▶ _Problem statement_
Leave out the pictures, and write out exactly the lines from the beginning of the material to the line holding "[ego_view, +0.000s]", that line included, and nothing else.

↓↓↓

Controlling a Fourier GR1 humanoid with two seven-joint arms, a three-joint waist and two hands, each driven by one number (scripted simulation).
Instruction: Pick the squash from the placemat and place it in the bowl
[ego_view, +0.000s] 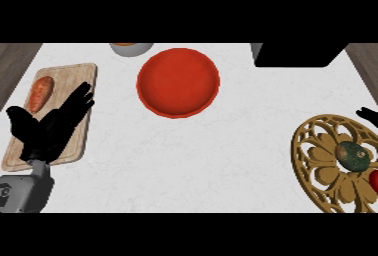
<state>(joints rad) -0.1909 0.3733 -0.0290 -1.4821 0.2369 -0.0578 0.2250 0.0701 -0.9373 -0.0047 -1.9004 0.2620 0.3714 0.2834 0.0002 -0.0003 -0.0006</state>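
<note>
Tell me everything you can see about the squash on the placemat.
The squash is a small rounded vegetable with mottled dark green skin and brownish patches. It lies on the golden openwork placemat at the counter's right side, right of the mat's centre. A red object, cut off by the picture's edge, sits just below it; whether they touch is unclear. The right hand shows only as fingers above the mat, not touching the squash.

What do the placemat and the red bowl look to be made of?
Placemat: looks like carved or cut-out wood, tan and matte, with an openwork petal pattern showing the counter through the gaps. Bowl: probably plastic or glazed ceramic, a smooth, even red with a thin rim; the look leaves it open.
</note>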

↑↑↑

▶ _Response to this task_
Controlling a Fourier GR1 humanoid with two seven-joint arms, a three-joint waist and two hands, each driven by one number (scripted simulation).
Instruction: Pick the squash from the placemat and place it in the bowl
[ego_view, +0.000s] 

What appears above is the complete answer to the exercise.